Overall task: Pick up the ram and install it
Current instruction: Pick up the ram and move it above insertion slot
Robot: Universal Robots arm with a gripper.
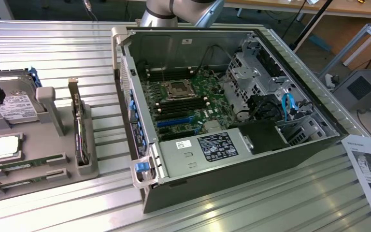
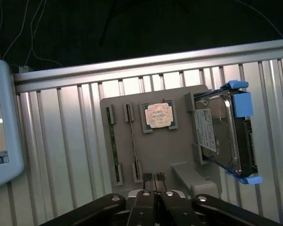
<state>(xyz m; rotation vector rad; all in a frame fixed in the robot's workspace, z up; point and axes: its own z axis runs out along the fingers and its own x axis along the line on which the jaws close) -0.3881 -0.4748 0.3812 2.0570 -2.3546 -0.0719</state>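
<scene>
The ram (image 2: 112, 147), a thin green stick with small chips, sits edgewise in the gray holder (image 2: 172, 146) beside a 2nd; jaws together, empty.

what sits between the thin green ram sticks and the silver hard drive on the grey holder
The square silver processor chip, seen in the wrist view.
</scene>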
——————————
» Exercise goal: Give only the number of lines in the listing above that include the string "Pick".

» Output of the exercise: 2